56 Your sensations, of course, are yours alone; they cannot be experienced by anyone else. This means that what you mean by words is given by something that no one else has access to. Your language is a ‘private’ language, meaning it is logically impossible for anyone else to get at what you mean by words. Locke accepts this: for communication to occur, we must each mean similar sensations by the same words. Your ‘red’ must be similar to my ‘red’.

57 Wittgenstein argued that if this understanding of language were right, then solipsism would be inescapable. If all words get their meaning by referring to my experience, then what I mean by ‘experience’ means ‘my experience’. We have said that it is logically impossible that anyone else could have my experiences. But that means that it makes no sense to think of other people having experience – because ‘experience’ refers to my experience alone. But if no one else has experience, then solipsism is true. First, if it were true, we could not understand each other. Locke says that the sensations to which we privately refer would have to be similar. But this comparison is impossible; in fact, it makes no sense. If meanings are given by private sensations, there is no meaning to the phrase ‘my sensations are similar to yours’. I cannot meaningfully refer to your sensations or compare them with mine.

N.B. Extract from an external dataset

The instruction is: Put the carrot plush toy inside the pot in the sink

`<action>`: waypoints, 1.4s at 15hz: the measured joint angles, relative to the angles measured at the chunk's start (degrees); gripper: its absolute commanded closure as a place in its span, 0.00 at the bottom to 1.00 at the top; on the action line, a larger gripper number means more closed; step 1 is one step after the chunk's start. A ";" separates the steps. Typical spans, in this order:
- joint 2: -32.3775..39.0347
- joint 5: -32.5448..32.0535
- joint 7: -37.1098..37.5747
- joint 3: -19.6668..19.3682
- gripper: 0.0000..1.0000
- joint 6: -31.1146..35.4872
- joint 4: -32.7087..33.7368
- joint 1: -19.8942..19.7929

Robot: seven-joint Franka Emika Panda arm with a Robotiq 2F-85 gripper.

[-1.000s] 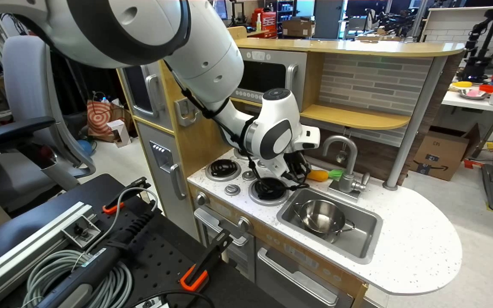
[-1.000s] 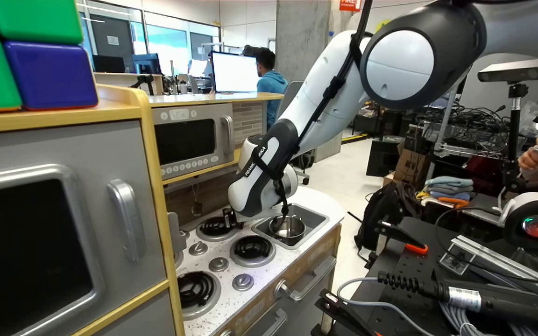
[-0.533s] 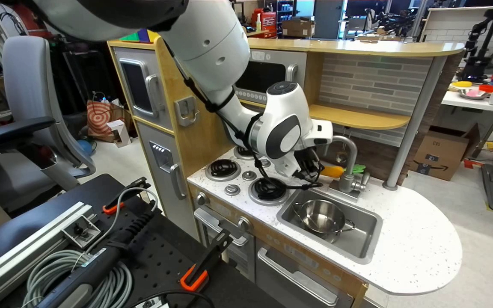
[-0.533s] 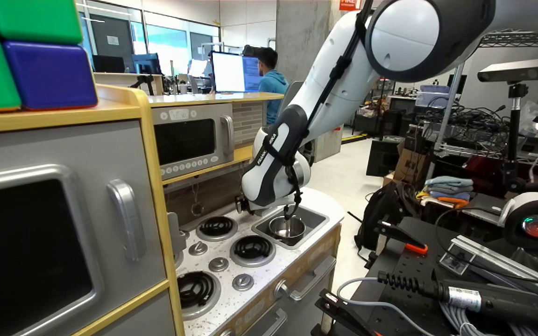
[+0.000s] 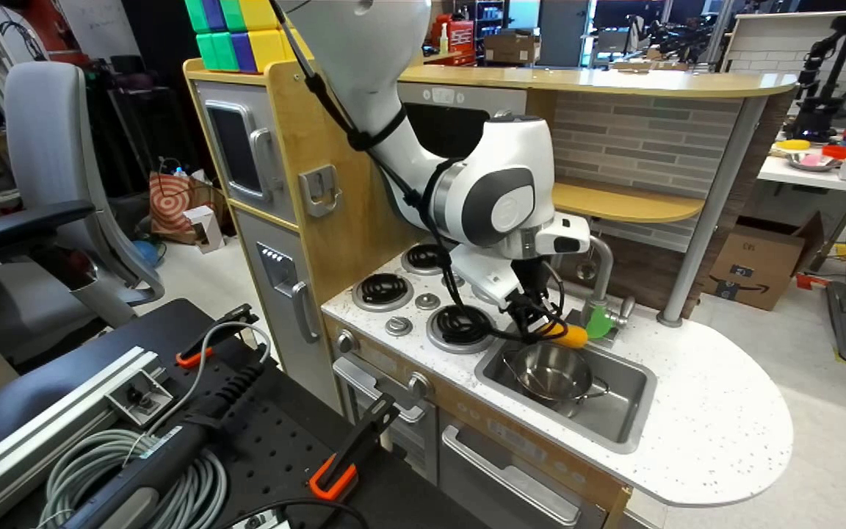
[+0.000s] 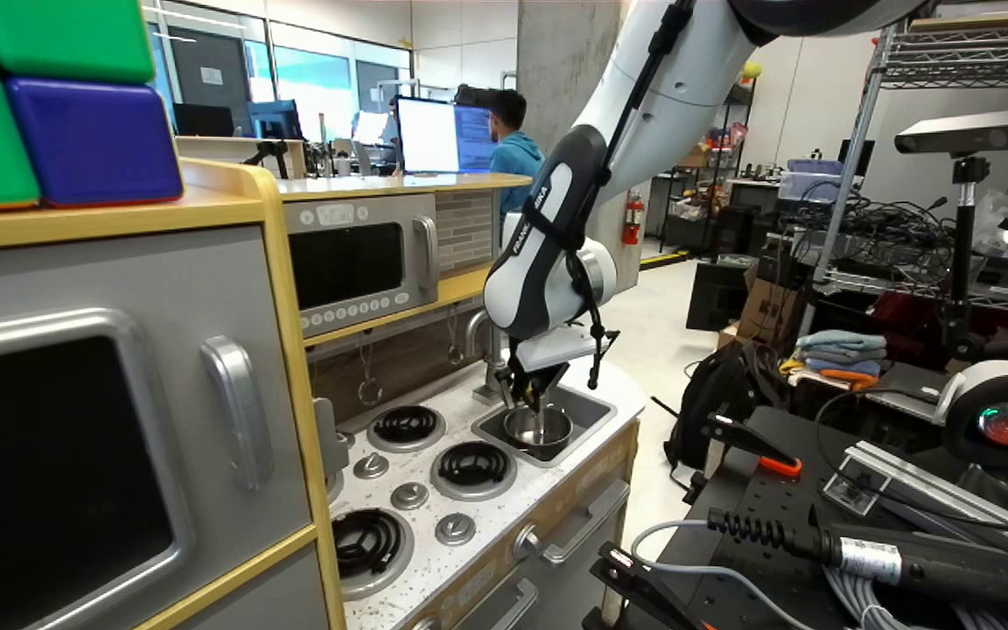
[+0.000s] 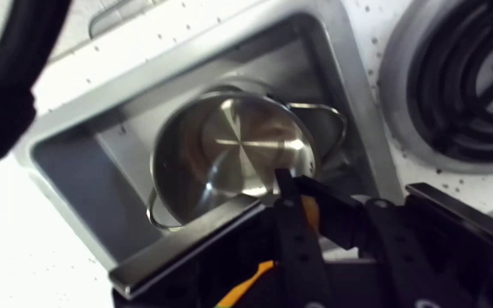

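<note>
At lower right of the wrist view, my gripper (image 7: pixel 294 182) is clenched around the carrot plush toy (image 5: pixel 570 336). Right of centre in an exterior view, the orange, green-leafed toy appears just above the upper rim of the two-handled metal pot (image 7: pixel 233 149), which sits inside the grey sink (image 7: pixel 86 184). I judge this the carrying step; next I should centre the toy over the pot's mouth, lower it and let go.

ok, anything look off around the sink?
Slack black cable loops in front of the carrot plush toy in an exterior view; it might snag. No spill visible in the pot or sink.
</note>
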 measured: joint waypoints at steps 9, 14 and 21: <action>-1.91 -1.30 -0.03 -1.44 0.40 -17.41 0.26 -1.38; -2.81 -2.24 -1.01 -1.40 0.04 -16.98 0.01 -1.46; -7.57 -4.05 -4.52 -1.34 0.00 -16.76 -3.46 -1.83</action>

58  Second, words would not have meaning at all. How do I associate a word to a sensation? We suggested it was like mentally pointing at a mental sample. Wittgenstein argues this is not enough. Meanings are stable, and words can be used correctly or incorrectly. If ‘red’ means the sensation that comes to mind when I think of the word ‘red’, how can I check if the right sensation has come to mind?  For instance, can I tell if it is the same sensation that occurred when I first labelled the sensation ‘red’? I try to recall that sensation – but of course, this is just to think again of what I mean by ‘red’. I’m not comparing two things at all, so I can’t check one against the other. Putting the point another way: what is it to remember correctly the sensation I originally associated with the word ‘red’? It is to remember the same sensation. What do I mean by ‘the same sensation’? Well, the sensation of red. But this is a vicious circle. We were trying to fix the meaning of the word ‘red’ by appealing to a sensation. But now we have to appeal to the meaning of red to identify the correct sensation!

59 Why does this matter? Because there is no gap between what seems right (I think it is the same sensation) and what is right (it being the same sensation). This means I can’t use the word ‘wrongly’ – ‘red’ is whatever occurs to me at the time I’m thinking. But words can be used wrongly, i.e. with the wrong meaning. So this cannot be how words get their meaning. Wittgenstein concludes that we cannot fix the meaning of words by appealing to private sensations. Instead, we have to use something public, available to other people. For example, we might fix the meanings of colour words by using a colour chart. This defeats solipsism, since, as we saw, that presupposes that the meanings of words can be fixed by reference to my experiences alone. If this is logically impossible, solipsism literally makes no sense.